Bipartisan members of a Senate subcommittee on homeland security demanded transparency from a Saudi Arabian investment fund during its second hearing on the controversial deal to merge the PGA Tour and Saudi-backed LIV Golf, according to CNBC.
“Saudi Arabia’s bid to buy professional golf in America is not just one investment in a vacuum,” Sen. Richard Blumenthal (D-Conn.), chairman of the Permanent Subcommittee on Investigations, said on Capitol Hill. “It is instead part of a web of growing investments in this country.
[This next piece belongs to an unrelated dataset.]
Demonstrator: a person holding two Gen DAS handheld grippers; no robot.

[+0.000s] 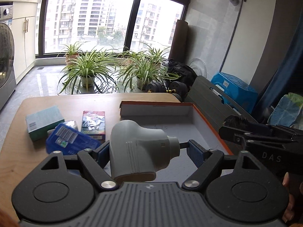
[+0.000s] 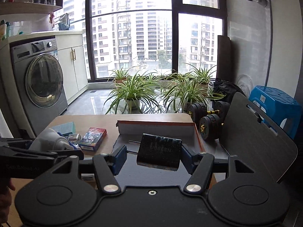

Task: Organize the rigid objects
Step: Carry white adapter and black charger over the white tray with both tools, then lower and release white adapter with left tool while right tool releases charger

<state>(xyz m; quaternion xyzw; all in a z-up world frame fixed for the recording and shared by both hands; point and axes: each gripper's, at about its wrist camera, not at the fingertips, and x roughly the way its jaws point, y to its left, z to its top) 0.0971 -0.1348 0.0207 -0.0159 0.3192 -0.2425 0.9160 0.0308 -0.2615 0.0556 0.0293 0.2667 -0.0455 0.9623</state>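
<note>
Left gripper (image 1: 145,152): its blue pads sit either side of a grey massage gun (image 1: 141,151), clamped across the tool's body, and the tool hangs clear of the table.
Massage gun's long axis: it runs crosswise between the pads, the round nozzle pointing to the right pad, the handle hanging down toward the camera.
Right gripper (image 2: 152,158): clamped on a black charger box (image 2: 159,154), one pad at each short end, the box tilted slightly and lifted off the surface.
Charger box's long axis: it lies side to side, in line with the pads.
Open tray (image 1: 197,121): a shallow cardboard tray with an orange rim, straight ahead of and below both grippers; its floor looks bare.
Nearer hand: by my judgement the right gripper is closer, since its box already hangs over the tray's near edge, while the left gripper hangs just beside the tray's left wall.
Coming move: likely a short push forward and down into the tray.
Left behind: a teal box (image 1: 44,122), a blue packet (image 1: 72,141) and a card pack (image 1: 93,123) lie on the wooden table (image 1: 19,151), left of the tray.
</note>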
They are largely unknown and they are almost entirely without oversight.” Blumenthal announced that he had issued a subpoena on Wednesday to USSA International LLC, the PIF’s wholly-owned U.S. subsidiary, for documents related to the PGA Tour-LIV Golf deal and other U.S. investments.
Blumenthal and witnesses at the hearing accused Saudi Arabia of mirroring other authoritarian regimes like China and Russia by exploiting loopholes in certain investment platforms to spread their influence and exert soft power within the United States.
“At its core, then, this is not a business deal,” said Benjamin Freeman, director of the Democratizing Foreign Policy Program at the Quincy Institute for Responsible Statecraft, of the PGA-LIV deal. “This is an influence operation. It’s meant to shape U.S. public opinion and U.S. foreign policy.”
According to Joey Shea, a Saudi Arabia and United Arab Emirates expert at the nonprofit Human Rights Watch who testified Wednesday, the PIF “has been ranked as amongst the least transparent, least accountable and with the least credible governance structures in the world.”